Все видели: Мамай не в себе. Весть о разгроме уже дошла до них. Но меру разгрома они медленно постигали лишь здесь.
Они сидели в прохладной мгле комнаты, поджав пыльные ноги, силясь сохранить достоинство; силясь, сохраняя достоинство, понравиться Мамаю.
Мамай знал: есть среди них ликующие. Есть, которые думают: пали друзья Мамая, падет и Мамай.
Некоторое время все сидели молча.
Но он собрал их не затем, чтобы молчать. Он обернулся к Таш-беку:
– Люди собрались, князь, тебя слушать.
Многие подумали: "Хитер! Выходит: не он нас звал, а сами мы собрались сюда!"

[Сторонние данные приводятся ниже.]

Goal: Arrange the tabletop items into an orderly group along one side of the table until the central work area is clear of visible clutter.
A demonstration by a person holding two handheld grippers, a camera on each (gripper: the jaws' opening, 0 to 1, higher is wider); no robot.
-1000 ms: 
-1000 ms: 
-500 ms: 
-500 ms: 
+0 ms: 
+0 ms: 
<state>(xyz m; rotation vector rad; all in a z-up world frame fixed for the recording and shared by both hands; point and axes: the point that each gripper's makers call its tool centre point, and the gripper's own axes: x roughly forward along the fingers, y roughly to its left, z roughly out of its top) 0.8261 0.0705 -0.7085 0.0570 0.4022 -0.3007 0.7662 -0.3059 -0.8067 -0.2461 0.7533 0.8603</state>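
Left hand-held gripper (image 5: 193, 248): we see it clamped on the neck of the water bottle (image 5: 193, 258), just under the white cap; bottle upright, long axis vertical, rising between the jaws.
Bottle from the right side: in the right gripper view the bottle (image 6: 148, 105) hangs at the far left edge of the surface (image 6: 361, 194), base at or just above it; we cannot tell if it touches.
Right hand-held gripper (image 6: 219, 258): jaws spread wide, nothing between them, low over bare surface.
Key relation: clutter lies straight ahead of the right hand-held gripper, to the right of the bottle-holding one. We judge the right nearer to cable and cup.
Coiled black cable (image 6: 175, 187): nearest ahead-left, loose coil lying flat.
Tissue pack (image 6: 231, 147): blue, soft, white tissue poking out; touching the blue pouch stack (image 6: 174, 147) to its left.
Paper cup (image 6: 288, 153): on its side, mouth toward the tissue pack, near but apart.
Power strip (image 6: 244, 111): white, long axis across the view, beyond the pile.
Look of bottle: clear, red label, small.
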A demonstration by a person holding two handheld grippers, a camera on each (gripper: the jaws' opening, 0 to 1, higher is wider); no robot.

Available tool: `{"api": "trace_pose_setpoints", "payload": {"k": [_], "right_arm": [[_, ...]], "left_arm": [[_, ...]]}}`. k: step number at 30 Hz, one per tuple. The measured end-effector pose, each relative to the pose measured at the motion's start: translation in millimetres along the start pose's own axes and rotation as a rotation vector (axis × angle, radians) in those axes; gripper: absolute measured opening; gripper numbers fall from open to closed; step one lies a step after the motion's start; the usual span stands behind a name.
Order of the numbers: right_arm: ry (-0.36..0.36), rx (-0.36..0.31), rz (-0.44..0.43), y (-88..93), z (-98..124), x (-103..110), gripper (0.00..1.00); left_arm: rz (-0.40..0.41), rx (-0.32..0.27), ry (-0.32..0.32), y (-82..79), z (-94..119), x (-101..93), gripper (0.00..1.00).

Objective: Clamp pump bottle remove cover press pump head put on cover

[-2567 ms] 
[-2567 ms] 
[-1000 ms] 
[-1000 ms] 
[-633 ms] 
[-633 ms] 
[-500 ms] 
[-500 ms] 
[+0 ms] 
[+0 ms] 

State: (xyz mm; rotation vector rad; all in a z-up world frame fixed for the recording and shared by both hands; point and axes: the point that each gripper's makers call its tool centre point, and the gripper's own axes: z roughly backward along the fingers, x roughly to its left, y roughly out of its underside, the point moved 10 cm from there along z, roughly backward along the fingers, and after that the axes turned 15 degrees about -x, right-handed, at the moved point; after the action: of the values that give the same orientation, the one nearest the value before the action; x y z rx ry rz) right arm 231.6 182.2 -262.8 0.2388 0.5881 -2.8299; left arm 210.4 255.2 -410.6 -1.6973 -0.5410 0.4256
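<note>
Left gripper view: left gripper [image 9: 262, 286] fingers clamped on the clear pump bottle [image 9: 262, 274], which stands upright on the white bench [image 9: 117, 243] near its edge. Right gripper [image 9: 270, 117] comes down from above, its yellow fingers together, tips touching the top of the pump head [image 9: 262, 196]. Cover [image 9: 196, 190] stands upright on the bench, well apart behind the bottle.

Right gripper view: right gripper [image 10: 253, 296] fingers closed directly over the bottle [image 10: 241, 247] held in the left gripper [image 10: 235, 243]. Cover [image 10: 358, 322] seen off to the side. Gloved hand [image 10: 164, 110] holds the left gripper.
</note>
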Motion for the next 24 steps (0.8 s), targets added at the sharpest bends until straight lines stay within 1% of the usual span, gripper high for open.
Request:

Таш-бек неохотно пододвинулся:
– Что я скажу? Мы бились так, что уцелевшим стыдно. Живые завидуют павшим. И я завидую. Русы разбили нас. Из троих бившихся вернулся один. Из троих вернувшихся снова идти на русов решится один. Сами считайте, сколько уцелело воинов. Других слов у меня нет.
Мамай:
– Ты говоришь, как раб, как трус. А я тебя почитал за князя.
– Нет, я не трус. Я снова пойду на Москву.
Мамай:
– Если клинок не дает взамен трех клинков, если, потеряв одного коня, воин не приводит трех – незачем держать войска. Мы резали, и мы впредь будем резать кобыл, если от них нет ни молока, ни приплода. Мы завоевываем, чтоб с побежденных брать приплод себе. Не много – одну десятую часть со всего. Так стоит Орда. Так она будет стоять. Надо опять идти! Говорите, скоро ли сможете вы встать в поход и как вы в поход пойдете? Русь принадлежит нам, и мы ей напомним наше право.
Таш-бек сказал:
– Многое завоевано Ордой. Нового нам не надо. Надо брать с того, кто завоеван. Так поступал Чингиз. А мы с одних упускаем дани, а на других с кровью и лишениями налагаем их. Мы стали от войны беднеть, а войны хороши, если приносят добычу, если…
Мамай перебил его:
– Я и говорю о том! А если не дают, надо заставить давать.
Один из мурз попрекнул:
– Не надо было уступать Дмитрию. То ты снизил им дани, то сзываешь в поход, чтобы поднять прежние дани.